Indeed it is reported that he could punch and kick the ball further than other keepers of the era and had amazing reflexes and showed a certain recklessness in his style of play. He was in short, Gordon Banks, Pele and a street thug rolled into one and many reports suggest that the rule change in the summer of 1912 which stopped keepers from handling outside of their own penalty area, was directly a result of Roose’s exploits.
Jimmy Ashcroft, the Woolwich Arsenal keeper in the early years of the century, of whom we have written before himself wrote in praise of Roose.“Last season when Stoke played Arsenal at Plumstead, I watched the Reds swoop down on Roose like a whirlwind. There was a scrimmage in goal and Roose was down on the ball like a shot with a heap of Arsenal and Stoke players on top of him. It was all Lombard Street to a penny orange that the Reds would score. Presently from out of the ruck emerged Roose clinging to the ball, which he promptly threw away up the field. I’ll bet that the thrill of triumph which went through him was ample compensation for any hard knocks he received.”
Roose in 1905.
Roose also left some of his own thoughts in print. In the four volume work Association Football and the Men Who Made It he wrote,“A tall man able to get down to low shots is certainly preferable to a short one, for he can reach shots that no little man can get near, and if his bigness in stature is combined with weight he will find occasions on which his height and weight will prove of great advantage to him; yet he should not come under Dryden’s description: ‘Brawn without brain is thine.’ He should possess quickness of eye and hand, activity and agility, and be as light on his feet as a dancing master. It’s not much use for a man who can only move ‘once in about two months’ trying to defend a space 24 feet wide and 8 feet high against shots coming in from all possible directions, and when there is only a fraction of a second allowed to get a ball and get rid of it, by either kicking, catching or throwing out, or punching away with forwards on top of him.”To a goalkeeper alone, is the true delight of goalkeeping known. He must be an instinctive lover of the game, otherwise goalkeeping will take it out of a man if he is not devoted to it.”

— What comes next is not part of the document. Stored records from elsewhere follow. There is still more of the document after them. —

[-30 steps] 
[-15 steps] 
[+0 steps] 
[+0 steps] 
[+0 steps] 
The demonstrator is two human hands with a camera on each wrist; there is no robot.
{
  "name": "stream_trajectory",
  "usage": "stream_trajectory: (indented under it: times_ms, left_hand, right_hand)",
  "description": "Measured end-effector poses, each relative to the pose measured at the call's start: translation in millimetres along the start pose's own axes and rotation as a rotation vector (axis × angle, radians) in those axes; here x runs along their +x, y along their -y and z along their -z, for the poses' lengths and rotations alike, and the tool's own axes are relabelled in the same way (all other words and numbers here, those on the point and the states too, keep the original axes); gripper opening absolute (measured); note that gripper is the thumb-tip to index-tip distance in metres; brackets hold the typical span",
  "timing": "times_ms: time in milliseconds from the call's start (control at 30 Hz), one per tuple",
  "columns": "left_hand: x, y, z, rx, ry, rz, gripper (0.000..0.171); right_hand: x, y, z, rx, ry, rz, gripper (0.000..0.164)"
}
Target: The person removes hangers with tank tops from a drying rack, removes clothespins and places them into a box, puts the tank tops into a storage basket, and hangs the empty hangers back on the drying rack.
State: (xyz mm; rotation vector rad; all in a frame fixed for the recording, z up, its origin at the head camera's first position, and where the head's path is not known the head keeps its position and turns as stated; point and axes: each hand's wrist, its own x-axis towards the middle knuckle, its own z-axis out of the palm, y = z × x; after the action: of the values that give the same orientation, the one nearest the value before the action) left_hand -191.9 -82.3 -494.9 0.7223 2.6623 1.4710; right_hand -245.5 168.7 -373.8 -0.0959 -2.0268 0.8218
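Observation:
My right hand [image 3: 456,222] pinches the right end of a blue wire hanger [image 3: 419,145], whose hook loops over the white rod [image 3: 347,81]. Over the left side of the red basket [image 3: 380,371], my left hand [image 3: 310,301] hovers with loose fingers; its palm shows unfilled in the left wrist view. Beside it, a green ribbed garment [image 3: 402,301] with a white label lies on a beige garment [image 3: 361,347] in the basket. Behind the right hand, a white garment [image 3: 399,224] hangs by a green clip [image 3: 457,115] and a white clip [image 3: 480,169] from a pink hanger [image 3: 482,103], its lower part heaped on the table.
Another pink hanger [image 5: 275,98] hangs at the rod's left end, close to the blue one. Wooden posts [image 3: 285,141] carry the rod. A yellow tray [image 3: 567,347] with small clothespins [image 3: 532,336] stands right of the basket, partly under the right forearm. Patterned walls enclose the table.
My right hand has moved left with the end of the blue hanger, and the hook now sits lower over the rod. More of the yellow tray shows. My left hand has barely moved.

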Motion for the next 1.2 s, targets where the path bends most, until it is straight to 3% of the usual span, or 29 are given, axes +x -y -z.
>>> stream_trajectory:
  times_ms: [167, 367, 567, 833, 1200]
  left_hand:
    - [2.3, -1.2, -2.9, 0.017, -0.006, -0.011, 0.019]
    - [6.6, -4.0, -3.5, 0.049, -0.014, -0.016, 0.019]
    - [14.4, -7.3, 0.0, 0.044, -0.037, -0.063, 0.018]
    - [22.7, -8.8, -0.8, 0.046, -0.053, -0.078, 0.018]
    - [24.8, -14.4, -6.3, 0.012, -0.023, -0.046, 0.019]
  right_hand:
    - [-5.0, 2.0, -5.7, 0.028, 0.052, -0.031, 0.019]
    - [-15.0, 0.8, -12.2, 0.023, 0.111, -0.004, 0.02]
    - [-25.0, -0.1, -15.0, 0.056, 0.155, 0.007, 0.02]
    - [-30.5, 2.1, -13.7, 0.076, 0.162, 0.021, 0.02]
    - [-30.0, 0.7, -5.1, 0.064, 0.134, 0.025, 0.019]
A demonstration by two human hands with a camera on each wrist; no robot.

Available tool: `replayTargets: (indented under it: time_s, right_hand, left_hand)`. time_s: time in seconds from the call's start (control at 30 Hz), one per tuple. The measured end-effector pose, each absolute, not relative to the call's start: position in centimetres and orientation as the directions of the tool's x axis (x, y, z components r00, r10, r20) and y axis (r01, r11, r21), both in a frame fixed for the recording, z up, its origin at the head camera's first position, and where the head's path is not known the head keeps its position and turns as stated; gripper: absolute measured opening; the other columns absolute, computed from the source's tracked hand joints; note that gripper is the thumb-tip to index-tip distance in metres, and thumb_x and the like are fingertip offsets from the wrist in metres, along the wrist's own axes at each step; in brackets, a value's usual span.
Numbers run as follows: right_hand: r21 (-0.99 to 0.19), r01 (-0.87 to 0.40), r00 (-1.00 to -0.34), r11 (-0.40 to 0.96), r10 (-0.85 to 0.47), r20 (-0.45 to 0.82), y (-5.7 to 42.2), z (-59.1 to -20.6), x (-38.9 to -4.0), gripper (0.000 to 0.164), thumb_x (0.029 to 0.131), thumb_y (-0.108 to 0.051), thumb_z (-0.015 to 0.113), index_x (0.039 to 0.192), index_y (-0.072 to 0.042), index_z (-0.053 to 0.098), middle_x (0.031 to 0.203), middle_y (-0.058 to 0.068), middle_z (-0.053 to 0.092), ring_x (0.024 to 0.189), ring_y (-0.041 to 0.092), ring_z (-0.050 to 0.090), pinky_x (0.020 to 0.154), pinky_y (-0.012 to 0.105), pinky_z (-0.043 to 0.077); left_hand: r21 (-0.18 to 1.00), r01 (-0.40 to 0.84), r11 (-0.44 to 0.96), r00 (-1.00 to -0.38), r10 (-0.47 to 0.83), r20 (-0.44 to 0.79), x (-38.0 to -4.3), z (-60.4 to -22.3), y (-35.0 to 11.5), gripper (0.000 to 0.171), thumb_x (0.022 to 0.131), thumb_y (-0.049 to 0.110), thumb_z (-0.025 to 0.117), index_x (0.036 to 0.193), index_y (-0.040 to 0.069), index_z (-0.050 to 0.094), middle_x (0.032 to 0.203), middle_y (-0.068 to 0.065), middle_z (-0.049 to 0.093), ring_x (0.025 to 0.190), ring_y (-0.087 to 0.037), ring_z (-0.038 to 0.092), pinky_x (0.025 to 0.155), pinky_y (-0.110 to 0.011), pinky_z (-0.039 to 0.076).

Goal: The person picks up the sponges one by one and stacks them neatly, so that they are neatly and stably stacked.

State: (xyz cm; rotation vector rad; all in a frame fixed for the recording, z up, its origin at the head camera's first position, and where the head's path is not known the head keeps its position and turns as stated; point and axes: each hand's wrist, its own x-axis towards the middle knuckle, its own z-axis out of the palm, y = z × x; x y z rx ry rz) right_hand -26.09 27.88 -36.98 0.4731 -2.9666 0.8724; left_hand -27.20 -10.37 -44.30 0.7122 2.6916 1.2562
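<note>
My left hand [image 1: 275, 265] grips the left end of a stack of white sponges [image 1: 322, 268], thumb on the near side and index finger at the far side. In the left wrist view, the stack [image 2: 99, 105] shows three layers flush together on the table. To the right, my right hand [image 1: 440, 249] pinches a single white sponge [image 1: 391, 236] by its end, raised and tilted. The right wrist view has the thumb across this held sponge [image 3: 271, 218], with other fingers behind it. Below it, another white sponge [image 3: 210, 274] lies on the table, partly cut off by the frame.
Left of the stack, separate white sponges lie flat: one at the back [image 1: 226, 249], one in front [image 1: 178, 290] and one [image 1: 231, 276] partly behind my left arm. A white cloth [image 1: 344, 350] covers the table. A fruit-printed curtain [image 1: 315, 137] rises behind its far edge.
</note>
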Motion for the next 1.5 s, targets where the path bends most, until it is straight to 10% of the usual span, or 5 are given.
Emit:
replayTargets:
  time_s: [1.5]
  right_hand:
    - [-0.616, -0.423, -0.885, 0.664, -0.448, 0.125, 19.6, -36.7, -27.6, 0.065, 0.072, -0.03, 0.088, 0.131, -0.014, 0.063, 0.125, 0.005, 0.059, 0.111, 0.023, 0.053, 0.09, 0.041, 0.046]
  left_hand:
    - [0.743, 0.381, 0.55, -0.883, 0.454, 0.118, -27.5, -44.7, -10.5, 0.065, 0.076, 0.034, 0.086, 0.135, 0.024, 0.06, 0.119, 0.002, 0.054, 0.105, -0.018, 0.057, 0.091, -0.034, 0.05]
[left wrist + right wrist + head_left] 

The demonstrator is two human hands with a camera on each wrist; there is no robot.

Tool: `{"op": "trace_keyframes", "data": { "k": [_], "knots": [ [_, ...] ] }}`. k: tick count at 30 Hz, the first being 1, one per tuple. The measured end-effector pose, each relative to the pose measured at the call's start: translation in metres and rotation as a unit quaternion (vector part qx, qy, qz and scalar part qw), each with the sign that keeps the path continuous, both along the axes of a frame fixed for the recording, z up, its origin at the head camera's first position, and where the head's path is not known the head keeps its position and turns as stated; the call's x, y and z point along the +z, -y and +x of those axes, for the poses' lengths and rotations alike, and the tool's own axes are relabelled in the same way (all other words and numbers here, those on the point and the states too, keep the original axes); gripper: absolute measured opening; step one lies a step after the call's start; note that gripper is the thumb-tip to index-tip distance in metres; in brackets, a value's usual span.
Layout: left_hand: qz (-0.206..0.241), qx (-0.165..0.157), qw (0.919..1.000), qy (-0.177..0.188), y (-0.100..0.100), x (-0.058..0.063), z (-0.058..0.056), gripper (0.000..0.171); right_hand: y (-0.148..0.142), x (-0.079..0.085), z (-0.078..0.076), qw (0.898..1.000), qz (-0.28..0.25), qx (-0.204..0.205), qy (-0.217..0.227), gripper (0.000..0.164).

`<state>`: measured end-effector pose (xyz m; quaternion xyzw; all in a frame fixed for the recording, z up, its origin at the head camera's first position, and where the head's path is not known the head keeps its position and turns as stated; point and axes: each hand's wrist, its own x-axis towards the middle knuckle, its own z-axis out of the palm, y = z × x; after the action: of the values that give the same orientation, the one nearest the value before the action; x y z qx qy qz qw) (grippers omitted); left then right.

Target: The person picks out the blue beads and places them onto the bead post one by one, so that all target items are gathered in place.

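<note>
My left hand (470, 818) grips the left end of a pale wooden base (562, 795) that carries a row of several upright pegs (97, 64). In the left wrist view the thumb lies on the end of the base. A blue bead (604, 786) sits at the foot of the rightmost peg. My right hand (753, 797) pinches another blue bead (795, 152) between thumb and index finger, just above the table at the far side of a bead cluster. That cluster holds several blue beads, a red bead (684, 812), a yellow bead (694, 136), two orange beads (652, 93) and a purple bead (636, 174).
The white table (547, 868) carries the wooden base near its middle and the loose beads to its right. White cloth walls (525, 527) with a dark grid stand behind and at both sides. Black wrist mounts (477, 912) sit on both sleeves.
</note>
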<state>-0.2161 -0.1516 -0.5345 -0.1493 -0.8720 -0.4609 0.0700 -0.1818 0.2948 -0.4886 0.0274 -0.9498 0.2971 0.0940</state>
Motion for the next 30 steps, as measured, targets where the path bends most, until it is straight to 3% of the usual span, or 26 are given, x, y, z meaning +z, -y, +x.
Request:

But we must remember that Roose earned his livlihood through being known. He encouraged stories about himself as it upped the fee he could command as an after dinner speaker, and it is not clear that many of the more famous stories told of him were actually true.
The Football League (at least according to the legends Roose spun around himself) only tried to take him on once, by questioning his increasingly outrageous expense claims that made him the most highly paid footballer in the League. He presented a list of costs including buying a newspaper to keep himself amused when his team were attacking, and the cost of two visits to the toilet. Making the report public he dared the League to take on one of the few men who on their own could attract the crowds. They declined the fight and backed off.
At least, that’s how Roose let it be know that the story played out.
He was also known the feign injuries like broken fingers and yet play on “for the sake of the team”. He was in fact the absolute showman – and even more so when he started a scandalous affair with Marie Lloyd. He was also known to shout, swear and pick fights on and off the pitch much to the dismay of those trying to uphold the good name of the game.
In 1916 he joined the Royal Fusiliers and was awarded the Military Medal for bravery in the first major action that he saw in the trenches. He died tragically in the Battle of the Somme and his body was not recovered.